**GOAL OF THE EXERCISE**
Look through the material below. Return exactly the lines from the one with "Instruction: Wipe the" through the one with "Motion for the", both included.
━━━━━━━━
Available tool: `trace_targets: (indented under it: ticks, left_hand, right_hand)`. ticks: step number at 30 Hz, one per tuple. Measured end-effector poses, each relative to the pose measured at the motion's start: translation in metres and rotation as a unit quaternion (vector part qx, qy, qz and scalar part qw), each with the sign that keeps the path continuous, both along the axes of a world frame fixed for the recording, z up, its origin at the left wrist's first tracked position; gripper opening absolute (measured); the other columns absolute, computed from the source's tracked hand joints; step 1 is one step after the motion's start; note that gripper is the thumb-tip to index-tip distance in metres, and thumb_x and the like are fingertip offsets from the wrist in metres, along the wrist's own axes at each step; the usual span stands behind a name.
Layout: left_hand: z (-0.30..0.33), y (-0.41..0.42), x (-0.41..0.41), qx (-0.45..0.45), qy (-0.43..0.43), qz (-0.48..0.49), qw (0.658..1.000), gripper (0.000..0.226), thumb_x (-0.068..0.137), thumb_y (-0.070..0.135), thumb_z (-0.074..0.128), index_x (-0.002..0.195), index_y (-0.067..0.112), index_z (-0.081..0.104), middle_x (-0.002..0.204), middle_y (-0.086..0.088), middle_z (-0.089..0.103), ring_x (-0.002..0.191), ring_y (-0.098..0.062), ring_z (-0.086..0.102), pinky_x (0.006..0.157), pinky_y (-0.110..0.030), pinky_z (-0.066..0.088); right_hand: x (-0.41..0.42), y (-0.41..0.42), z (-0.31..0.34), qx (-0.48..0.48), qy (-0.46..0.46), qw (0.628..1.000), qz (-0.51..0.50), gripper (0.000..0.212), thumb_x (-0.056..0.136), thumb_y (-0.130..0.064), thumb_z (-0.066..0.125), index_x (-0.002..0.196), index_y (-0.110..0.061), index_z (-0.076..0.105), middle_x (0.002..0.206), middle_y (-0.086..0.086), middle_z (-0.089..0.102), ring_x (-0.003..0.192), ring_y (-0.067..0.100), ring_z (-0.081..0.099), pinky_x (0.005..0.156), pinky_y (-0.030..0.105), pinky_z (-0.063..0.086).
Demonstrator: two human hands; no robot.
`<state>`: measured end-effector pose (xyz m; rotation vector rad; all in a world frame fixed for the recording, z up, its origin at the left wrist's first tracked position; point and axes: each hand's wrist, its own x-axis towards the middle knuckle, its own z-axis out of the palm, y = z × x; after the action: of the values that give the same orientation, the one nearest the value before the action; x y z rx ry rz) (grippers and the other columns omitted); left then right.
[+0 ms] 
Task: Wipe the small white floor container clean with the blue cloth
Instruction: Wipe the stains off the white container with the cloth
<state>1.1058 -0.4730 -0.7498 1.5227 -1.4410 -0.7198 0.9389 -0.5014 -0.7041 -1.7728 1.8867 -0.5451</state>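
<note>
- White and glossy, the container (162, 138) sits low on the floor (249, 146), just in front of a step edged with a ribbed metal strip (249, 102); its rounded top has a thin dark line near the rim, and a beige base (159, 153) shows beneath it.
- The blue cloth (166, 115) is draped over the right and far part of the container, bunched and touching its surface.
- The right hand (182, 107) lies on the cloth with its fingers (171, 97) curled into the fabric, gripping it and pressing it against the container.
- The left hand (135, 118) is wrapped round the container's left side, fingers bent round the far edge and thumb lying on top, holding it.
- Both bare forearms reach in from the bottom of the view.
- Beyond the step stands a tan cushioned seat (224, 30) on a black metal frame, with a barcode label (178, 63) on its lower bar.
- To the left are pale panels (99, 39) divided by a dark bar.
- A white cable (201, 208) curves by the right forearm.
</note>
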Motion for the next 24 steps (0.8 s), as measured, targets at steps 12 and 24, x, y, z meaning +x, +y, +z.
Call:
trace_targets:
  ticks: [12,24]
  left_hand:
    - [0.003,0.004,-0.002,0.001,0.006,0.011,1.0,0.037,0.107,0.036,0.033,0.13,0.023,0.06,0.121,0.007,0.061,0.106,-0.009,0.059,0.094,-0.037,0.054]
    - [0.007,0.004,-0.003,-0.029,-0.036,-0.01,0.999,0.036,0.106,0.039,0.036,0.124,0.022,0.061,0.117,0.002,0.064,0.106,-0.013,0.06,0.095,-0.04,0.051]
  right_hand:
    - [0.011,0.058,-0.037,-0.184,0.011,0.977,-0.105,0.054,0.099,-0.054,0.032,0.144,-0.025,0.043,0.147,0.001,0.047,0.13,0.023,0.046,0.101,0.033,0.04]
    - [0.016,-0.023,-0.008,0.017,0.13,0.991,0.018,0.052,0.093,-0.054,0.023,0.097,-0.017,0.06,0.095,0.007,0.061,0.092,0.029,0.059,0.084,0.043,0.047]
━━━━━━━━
**OUTPUT**
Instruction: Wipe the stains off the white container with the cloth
<state>1.1058 -0.4730 -0.7498 1.5227 -1.4410 -0.7198 0.9389 -0.5014 -0.7041 -1.7728 1.8867 -0.5451</state>
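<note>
- White and glossy, the container (162, 138) sits low on the floor (249, 146), just in front of a step edged with a ribbed metal strip (249, 102); its rounded top has a thin dark line near the rim, and a beige base (159, 153) shows beneath it.
- The blue cloth (166, 115) is draped over the right and far part of the container, bunched and touching its surface.
- The right hand (182, 107) lies on the cloth with its fingers (171, 97) curled into the fabric, gripping it and pressing it against the container.
- The left hand (135, 118) is wrapped round the container's left side, fingers bent round the far edge and thumb lying on top, holding it.
- Both bare forearms reach in from the bottom of the view.
- Beyond the step stands a tan cushioned seat (224, 30) on a black metal frame, with a barcode label (178, 63) on its lower bar.
- To the left are pale panels (99, 39) divided by a dark bar.
- A white cable (201, 208) curves by the right forearm.
</note>
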Motion for the next 24 steps (0.8 s), as measured, targets at steps 12 and 24, x, y, z meaning +x, +y, +z.

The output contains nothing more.